Tanto Anassagora quanto gli atomisti, infine, considerano i fenomeni come il riflesso di una realtà sottostante, più autentica, che non si vede: in un caso sono i “semi”, nell’altro atomi e vuoto i principi realmente esistenti che determinano, secondo il proprio carattere e le diverse possibilità di combinazione, le caratteristiche degli oggetti sensibili.
Su questa base Anassagora costruisce la prima formulazione di un principio epistemologico di inferenza dal visibile all’invisibile (“le cose che appaiono sono la vista di quelle che non si vedono”, opsis ton adelon ta phainomena: 59 B 21a DK), e sottolinea che gli uomini si distinguono dagli animali precisamente per la capacità di versare l’esperienza sensibile (empeiria), grazie alla memoria (mneme), in sapere (sophia) e capacità tecnica (techne, 59 B 21b: è notevole che questa sequenza di gradi di conoscenza sia ripresa da Aristotele proprio all’inizio della Metafisica).

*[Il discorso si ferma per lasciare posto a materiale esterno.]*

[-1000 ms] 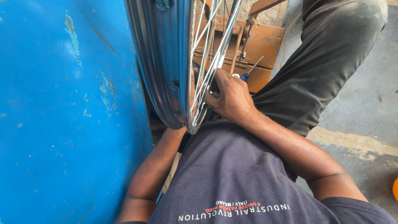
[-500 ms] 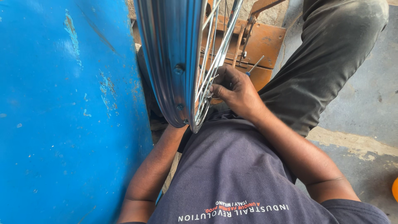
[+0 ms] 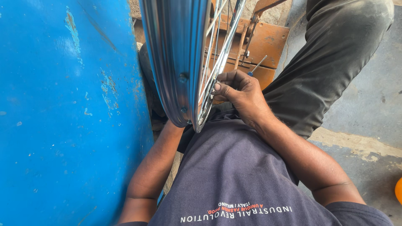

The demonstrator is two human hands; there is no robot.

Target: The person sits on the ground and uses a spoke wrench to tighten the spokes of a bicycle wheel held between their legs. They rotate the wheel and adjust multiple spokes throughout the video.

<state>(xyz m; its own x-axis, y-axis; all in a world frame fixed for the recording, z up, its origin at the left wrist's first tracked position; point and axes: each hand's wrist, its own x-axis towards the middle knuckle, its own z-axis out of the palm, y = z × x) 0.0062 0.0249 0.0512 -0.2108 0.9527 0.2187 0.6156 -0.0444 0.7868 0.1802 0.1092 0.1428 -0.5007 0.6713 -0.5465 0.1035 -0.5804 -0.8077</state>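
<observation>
Right grip (image 3: pixel 240 94) has slid nearer down the rim (image 3: pixel 176 62).
Fingers pinch a spoke (image 3: pixel 209 90), screwdriver (image 3: pixel 256 67) tucked in; left hand hidden behind the wheel, grip unclear.

Right hand (image 3: pixel 240 94) gripped a screwdriver (image 3: pixel 256 67), fingers curled at the spokes (image 3: pixel 217 62) of an upright steel wheel rim (image 3: pixel 176 58). Left hand was hidden behind the rim; only its forearm (image 3: pixel 153 171) showed. Blue metal panel (image 3: pixel 63 117) stood alongside.

Shiny spoked wheel rim (image 3: pixel 178 62) stands upright, edge-on.
</observation>
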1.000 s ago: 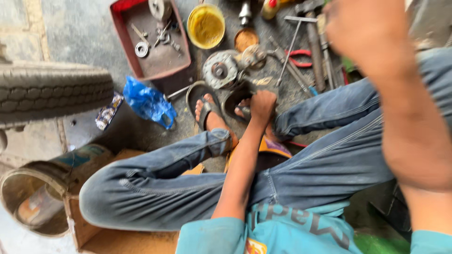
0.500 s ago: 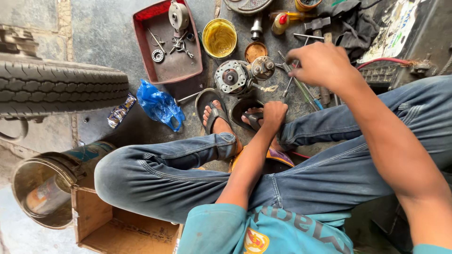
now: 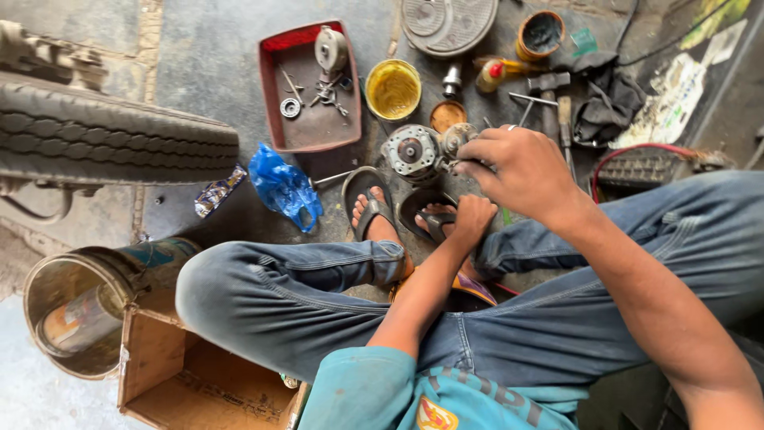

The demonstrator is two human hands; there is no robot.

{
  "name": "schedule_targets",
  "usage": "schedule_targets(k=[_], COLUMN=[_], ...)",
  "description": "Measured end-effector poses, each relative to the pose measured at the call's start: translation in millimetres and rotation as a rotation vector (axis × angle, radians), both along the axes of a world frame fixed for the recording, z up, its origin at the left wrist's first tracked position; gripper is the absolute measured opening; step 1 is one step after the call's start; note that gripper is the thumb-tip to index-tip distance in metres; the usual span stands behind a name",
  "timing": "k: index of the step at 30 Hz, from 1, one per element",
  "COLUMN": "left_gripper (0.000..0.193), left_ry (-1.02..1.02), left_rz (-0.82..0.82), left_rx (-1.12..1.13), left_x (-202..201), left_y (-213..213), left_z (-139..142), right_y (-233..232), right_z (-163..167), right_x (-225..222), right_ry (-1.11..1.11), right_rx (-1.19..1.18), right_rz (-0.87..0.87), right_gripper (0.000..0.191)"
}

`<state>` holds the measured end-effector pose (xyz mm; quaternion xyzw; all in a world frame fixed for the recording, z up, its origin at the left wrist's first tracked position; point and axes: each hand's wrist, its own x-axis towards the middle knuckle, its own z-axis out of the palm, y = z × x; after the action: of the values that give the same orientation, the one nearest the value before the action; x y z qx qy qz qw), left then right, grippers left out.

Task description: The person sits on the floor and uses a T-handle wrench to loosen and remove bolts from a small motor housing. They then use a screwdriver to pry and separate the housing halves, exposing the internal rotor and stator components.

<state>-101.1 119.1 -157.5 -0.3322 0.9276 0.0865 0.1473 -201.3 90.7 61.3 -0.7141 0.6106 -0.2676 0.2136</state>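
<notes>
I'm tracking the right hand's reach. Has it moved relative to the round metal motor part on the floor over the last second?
Yes. The right hand has come down from the tools beyond onto the round metal motor part, now gripping its right end.

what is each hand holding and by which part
The right hand closes its fingers on the small end of the round metal motor part. The left hand rests by the sandalled foot, holding nothing visible.
</notes>
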Motion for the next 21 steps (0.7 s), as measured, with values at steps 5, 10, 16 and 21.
schedule_targets(k=[5,10,16,21], left_gripper=[0.019,0.018,0.019,0.016], left_ry=[0.048,-0.004,0.063,0.3], left_rz=[0.019,0.015,0.01,0.03], left_rx=[0.041,0.048,0.093,0.027], left_x=[2.8,-0.5,-2.6,-2.5], left_y=[-1.7,-2.2,-2.9,-8.4], left_z=[-0.7,-3.4,0.8,5.4], right_y=[-13.2,-26.0,-36.1,-42.2], right_z=[-15.7,-23.7,-19.5,-20.5], right_x=[-2.9,-2.5,-4.3,-3.7], right_ry=[-0.074,-0.096,-0.111,-0.238], right_rx=[-0.042,0.107,0.233,0.327], right_rz=[-0.057,-0.243,-0.285,-0.298], right_gripper=[0.017,0.022,0.024,0.022])
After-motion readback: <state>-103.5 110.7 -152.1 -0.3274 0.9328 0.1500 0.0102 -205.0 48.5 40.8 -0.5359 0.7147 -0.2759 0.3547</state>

Democrito, d’altronde, per primo circoscrive con chiarezza un livello di realtà oggettiva (gli atomi, caratterizzati da figura e grandezza, ordine e posizione) distinto da quello della realtà sensibile, deprivando le qualità sensibili (che ancora appartenevano tanto agli elementi di Empedocle quanto ai semi di Anassagora) di esistenza oggettiva e riducendole a risultanza secondaria dell’incontro fra il soggetto e gli effluvi atomici che si distaccano dalla superficie delle cose (e ne rendono le immagini, eidola, agli organi di senso, in un percorso nel quale subiscono variazioni, sia da parte dell’ambiente circostante che del percipiente). Questa concezione anticipa quella che, fra Cartesio e Galileo, si preciserà come una distinzione fra qualità primarie e secondarie: qualità primarie sono quelle che spiegano il mutare delle cose permettendo di dare un fondamento ai fenomeni, mentre la realtà delle secondarie si esaurisce nel loro divenire.

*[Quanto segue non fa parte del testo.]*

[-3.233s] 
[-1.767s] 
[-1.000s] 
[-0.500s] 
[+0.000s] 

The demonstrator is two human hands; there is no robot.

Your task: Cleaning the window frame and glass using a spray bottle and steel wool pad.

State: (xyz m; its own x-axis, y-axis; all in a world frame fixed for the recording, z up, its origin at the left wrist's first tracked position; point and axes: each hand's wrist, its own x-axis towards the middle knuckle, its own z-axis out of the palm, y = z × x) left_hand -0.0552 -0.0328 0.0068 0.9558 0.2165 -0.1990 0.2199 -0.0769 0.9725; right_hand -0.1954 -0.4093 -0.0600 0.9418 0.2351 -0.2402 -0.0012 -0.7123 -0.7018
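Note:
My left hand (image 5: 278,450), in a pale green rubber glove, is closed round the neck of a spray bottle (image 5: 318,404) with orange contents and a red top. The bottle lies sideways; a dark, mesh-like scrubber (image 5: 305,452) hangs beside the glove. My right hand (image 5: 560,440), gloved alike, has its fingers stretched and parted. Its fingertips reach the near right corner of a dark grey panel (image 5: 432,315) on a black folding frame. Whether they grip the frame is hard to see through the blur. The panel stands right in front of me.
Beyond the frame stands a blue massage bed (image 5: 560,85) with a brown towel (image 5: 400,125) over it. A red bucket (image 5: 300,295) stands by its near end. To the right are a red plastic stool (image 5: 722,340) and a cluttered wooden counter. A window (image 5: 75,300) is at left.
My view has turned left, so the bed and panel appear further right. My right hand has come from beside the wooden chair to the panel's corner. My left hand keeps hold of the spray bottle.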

Nel fr. 11 Democrito distingue due forme di conoscenza: una forma inferiore (detta “conoscenza oscura” o “bastarda”, gnome skotie) è quella data dai sensi, mentre l’altra forma (“genuina” o “autentica”, gnesie) giunge dove la prima non riesce. Affermazioni come questa hanno prestato il fianco, in interpreti sia antichi che moderni, a una lettura scettica, ma va notato che la percezione sensibile pur merita per Democrito il nome di “conoscenza”: in altre parole, le è conferito un certo grado di verità, nella misura in cui fornisce dati utili per la comprensione della realtà di atomi e vuoto. Su questo punto Democrito si ricongiunge dunque ad Anassagora, ritenendo che dal modo in cui le cose si presentano ai sensi si possa derivare (attraverso un procedimento inferenziale) un’idea della struttura sottostante. È significativo che lo stesso autore (Galeno) riporti un passo democriteo che asserisce la convenzionalità e soggettività delle qualità sensibili a poca distanza da un altro in cui, nella cornice efficace di una situazione giudiziaria, i sensi si rivolgono alla phren, organo del pensiero, accusandola di sprezzare il loro ruolo, mentre di fatto la sua attività non può in realtà prescindere dalla loro testimonianza.
Democrito
Il processo conoscitivo
Fr. 68 B 125
Per convenzione il colore, per convenzione il dolce, per convenzione l’amaro: in realtà solo atomi e vuoto. [e fece che i sensi si rivolgessero al pensiero in questo modo:] “Misera mente (phrén), ricavi da noi le tue prove e poi osi abbatterci? Buttarci giù significherebbe per te cadere”.